Once you find the line containing "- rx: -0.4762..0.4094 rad" in the data below, copy it and each following line exactly, up to and including the line containing "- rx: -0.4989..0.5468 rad", and nothing else.

===== Task input

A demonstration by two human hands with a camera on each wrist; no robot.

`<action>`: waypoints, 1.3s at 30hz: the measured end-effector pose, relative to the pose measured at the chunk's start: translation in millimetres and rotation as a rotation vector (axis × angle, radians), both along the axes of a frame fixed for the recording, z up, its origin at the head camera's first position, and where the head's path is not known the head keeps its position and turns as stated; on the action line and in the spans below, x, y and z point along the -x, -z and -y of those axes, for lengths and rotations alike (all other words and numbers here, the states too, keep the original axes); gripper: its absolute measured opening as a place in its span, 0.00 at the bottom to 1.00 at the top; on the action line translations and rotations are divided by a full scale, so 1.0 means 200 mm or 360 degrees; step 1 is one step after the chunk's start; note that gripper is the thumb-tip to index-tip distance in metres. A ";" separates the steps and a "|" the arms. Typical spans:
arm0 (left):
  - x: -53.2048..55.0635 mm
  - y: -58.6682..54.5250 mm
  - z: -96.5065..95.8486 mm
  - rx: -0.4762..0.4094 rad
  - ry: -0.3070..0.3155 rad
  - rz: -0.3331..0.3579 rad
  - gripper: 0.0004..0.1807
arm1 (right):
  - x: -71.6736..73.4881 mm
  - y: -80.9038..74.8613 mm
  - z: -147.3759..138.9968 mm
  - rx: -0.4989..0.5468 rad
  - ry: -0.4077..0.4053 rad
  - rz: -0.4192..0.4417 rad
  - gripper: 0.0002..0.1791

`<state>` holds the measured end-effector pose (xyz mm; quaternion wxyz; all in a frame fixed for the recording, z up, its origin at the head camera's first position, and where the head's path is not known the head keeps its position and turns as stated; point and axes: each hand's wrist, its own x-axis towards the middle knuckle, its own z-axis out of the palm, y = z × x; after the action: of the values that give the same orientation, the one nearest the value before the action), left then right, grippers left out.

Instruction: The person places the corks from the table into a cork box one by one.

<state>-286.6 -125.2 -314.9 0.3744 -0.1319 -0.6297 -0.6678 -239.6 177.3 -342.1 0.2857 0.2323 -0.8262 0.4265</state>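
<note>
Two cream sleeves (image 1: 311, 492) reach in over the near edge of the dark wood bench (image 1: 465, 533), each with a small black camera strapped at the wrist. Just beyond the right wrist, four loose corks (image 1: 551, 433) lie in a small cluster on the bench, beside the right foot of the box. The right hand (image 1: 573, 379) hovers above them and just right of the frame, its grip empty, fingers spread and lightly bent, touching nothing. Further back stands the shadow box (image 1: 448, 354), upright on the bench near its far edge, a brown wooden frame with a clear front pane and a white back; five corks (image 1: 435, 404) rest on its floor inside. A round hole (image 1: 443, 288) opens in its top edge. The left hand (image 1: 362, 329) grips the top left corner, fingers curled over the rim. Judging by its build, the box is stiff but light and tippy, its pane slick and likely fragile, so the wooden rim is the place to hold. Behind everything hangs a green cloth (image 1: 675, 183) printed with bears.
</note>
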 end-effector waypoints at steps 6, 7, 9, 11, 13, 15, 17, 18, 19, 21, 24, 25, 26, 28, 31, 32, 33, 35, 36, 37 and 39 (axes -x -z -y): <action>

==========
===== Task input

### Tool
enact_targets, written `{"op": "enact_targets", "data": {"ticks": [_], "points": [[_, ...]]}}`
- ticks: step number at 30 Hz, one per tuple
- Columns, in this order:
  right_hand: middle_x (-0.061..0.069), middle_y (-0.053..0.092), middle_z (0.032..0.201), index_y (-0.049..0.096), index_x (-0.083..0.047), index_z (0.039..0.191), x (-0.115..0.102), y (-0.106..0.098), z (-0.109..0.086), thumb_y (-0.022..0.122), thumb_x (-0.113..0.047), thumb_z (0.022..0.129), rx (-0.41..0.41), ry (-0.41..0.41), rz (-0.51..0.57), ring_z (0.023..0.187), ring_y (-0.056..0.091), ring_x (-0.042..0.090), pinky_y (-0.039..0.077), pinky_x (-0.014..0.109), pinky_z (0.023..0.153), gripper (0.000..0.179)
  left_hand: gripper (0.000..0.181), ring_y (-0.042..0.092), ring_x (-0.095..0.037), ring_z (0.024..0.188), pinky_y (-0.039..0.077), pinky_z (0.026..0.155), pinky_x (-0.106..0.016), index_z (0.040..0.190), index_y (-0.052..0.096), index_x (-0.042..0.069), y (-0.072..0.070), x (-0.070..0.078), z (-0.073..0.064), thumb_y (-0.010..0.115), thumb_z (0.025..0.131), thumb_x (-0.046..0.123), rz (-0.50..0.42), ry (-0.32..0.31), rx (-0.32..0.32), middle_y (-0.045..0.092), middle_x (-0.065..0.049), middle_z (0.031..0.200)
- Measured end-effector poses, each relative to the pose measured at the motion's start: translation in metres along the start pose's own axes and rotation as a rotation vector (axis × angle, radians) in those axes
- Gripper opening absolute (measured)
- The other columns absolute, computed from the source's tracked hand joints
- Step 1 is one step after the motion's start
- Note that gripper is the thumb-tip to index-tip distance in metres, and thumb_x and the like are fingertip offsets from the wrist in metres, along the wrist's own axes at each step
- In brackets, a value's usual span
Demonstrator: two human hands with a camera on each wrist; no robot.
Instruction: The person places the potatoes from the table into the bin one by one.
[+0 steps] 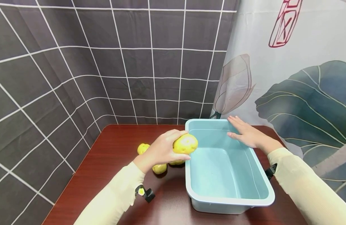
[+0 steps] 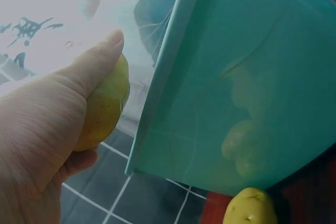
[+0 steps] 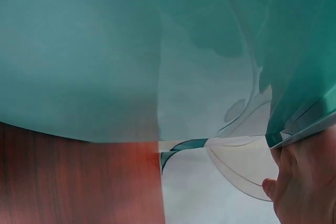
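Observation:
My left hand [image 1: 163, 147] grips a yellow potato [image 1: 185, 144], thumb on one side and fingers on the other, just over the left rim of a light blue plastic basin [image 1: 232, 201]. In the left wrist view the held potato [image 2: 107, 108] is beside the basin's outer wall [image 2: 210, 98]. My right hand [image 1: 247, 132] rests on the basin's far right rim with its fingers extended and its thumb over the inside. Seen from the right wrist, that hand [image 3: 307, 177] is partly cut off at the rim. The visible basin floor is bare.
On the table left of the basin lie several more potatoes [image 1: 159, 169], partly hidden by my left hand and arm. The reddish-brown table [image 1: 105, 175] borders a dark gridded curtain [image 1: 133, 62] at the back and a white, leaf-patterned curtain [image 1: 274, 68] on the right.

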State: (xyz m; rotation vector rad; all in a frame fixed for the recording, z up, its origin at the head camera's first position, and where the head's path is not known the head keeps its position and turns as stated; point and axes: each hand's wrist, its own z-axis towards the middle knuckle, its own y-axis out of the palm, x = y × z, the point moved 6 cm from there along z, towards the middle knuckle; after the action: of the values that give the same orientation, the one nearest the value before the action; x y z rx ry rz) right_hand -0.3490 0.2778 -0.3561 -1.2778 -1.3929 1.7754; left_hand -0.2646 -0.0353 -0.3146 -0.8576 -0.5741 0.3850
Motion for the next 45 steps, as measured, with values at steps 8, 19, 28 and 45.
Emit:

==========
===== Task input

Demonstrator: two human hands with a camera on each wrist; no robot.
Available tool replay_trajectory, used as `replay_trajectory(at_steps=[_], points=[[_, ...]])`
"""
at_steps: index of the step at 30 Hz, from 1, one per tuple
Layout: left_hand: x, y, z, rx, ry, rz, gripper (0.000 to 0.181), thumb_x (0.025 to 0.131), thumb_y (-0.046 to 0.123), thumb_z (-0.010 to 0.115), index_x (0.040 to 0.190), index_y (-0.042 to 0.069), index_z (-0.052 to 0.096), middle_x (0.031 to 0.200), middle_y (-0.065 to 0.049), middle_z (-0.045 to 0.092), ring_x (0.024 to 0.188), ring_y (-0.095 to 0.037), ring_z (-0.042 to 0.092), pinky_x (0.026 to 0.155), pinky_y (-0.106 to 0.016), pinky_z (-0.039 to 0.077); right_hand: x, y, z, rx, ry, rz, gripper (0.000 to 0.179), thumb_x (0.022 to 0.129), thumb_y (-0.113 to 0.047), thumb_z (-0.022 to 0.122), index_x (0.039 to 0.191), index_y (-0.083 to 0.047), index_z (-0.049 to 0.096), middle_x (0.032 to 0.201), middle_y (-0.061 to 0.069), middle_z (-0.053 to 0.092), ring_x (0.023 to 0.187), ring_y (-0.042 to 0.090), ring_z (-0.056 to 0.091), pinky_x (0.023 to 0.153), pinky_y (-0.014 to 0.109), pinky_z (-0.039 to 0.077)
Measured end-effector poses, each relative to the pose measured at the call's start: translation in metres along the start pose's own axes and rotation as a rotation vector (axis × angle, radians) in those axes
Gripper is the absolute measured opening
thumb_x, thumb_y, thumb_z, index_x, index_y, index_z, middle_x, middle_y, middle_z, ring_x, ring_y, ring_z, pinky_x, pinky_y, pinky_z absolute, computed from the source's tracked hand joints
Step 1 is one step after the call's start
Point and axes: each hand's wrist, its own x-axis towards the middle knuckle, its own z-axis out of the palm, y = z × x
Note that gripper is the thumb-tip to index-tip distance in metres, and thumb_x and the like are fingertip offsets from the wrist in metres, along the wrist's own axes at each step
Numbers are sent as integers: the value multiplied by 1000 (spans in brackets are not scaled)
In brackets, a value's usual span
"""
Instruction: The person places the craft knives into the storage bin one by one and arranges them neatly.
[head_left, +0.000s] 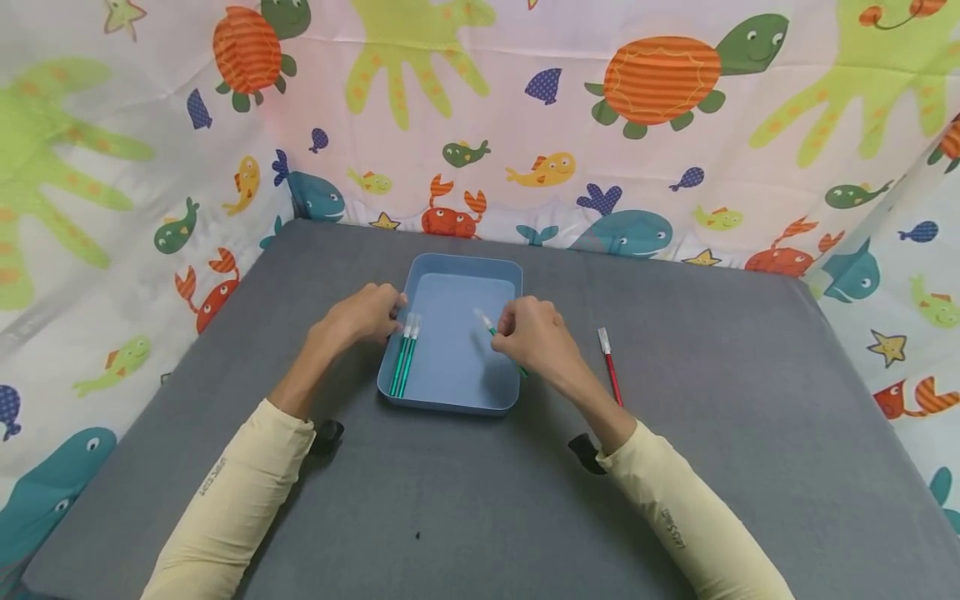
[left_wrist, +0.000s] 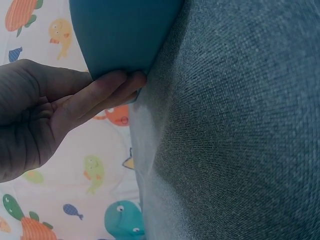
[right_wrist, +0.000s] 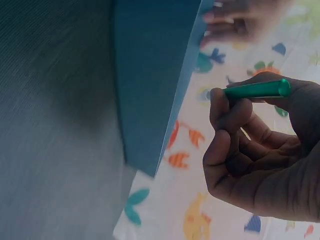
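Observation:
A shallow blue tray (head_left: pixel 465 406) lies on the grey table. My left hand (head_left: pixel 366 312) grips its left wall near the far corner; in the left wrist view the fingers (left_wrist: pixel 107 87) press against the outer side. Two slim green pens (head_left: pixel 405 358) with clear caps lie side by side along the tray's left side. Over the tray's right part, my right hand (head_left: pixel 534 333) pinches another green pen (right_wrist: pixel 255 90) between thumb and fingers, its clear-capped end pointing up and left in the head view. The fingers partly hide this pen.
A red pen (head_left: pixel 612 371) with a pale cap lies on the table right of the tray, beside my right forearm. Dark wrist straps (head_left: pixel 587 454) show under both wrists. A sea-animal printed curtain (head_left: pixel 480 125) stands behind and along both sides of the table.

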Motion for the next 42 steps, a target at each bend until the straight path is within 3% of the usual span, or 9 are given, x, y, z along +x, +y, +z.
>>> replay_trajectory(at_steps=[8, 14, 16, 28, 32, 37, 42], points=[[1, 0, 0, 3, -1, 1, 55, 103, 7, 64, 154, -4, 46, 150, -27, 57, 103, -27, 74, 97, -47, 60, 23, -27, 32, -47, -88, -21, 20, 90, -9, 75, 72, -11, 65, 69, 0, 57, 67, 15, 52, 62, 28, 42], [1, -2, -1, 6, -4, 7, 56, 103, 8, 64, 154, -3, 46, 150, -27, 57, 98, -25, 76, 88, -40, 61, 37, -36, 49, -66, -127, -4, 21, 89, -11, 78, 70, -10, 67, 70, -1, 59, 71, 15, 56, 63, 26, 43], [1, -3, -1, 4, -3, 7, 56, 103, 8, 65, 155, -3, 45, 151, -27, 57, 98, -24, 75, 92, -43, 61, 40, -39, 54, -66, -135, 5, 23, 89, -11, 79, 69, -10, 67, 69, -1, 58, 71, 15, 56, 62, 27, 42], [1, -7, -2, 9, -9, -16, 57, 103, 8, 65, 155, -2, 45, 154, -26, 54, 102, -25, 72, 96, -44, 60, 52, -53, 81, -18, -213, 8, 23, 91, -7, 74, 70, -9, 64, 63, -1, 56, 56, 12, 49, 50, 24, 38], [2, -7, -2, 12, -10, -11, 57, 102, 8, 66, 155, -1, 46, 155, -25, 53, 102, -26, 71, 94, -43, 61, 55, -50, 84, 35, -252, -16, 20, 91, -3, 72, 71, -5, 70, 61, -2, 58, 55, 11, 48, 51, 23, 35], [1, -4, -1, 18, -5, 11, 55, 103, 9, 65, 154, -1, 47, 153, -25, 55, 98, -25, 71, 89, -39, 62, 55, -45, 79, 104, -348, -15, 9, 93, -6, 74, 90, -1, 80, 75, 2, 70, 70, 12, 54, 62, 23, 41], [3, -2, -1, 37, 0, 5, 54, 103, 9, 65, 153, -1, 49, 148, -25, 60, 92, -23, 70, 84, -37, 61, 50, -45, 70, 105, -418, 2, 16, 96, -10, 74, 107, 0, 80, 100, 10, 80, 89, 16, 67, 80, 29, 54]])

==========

> **Output of the task**:
  - rx: -0.4762..0.4094 rad
  - ry: -0.3070..0.3155 rad
  - rz: -0.3331..0.3579 rad
  - gripper: 0.0004..0.1807
arm1 (right):
  - x: -71.6736..73.4881 mm
  - y: -80.9038..74.8613 mm
  - z: -147.3759..138.9968 mm
  - rx: -0.4989..0.5468 rad

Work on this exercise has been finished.